The remaining third of Cotes d’Armor is purely instrumental. “2099,” “Magadhi Prakrit (Slow),” “Train To Transylvania,” “Abyssmal (More Than This),” and “Death Of CCM (Cybergenic Cyclic Machines)” are all segues to seemingly connect the entire album together. However, they don’t do their job nearly as well as they should. While some tracks are longer than others, they carry an “unnecessary” feel where axing them wouldn’t have hurt the album in its final product. In addition, the segues aren’t seamless transitions like one would expect. For instance, “2099” bridges the gap between “On Yer Bike!” and the remix of “Out Of The Wild.” Both original tracks fade in and out from silence, but so does the segue, which gives “2099” a sense of uselessness. For the kind of album that Cotes d’Armor is, there’s not much extra that really needs to be done to make the album flow, but with these seemingly superfluous transitions in the mix, it extends the album’s length unnecessarily.

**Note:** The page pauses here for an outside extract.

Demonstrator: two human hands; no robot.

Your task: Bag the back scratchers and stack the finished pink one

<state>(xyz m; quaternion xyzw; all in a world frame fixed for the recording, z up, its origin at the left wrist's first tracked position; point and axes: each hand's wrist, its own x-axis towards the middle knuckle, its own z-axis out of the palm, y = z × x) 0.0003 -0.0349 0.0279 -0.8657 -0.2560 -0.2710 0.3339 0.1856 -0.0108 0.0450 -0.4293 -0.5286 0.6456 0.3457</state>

What Kevin Max has presented here is going to appeal to different crowds; while casual fans of the dc Talker can pass up Cotes d’Armor with little effort, it’ll be the hardcore fans of Max will definitely want to get their hands on this novelty of an album. It’s a hit and miss concept; when the tracks are well done, they are very well done, but some tracks don’t quite deliver and trimming off more of the album’s fat would have made the final product much stronger. But when’s it’s all said and done, Cotes d’Armor (True Rebels) is an inconsistent, but charismatic album that indeed serves its purpose.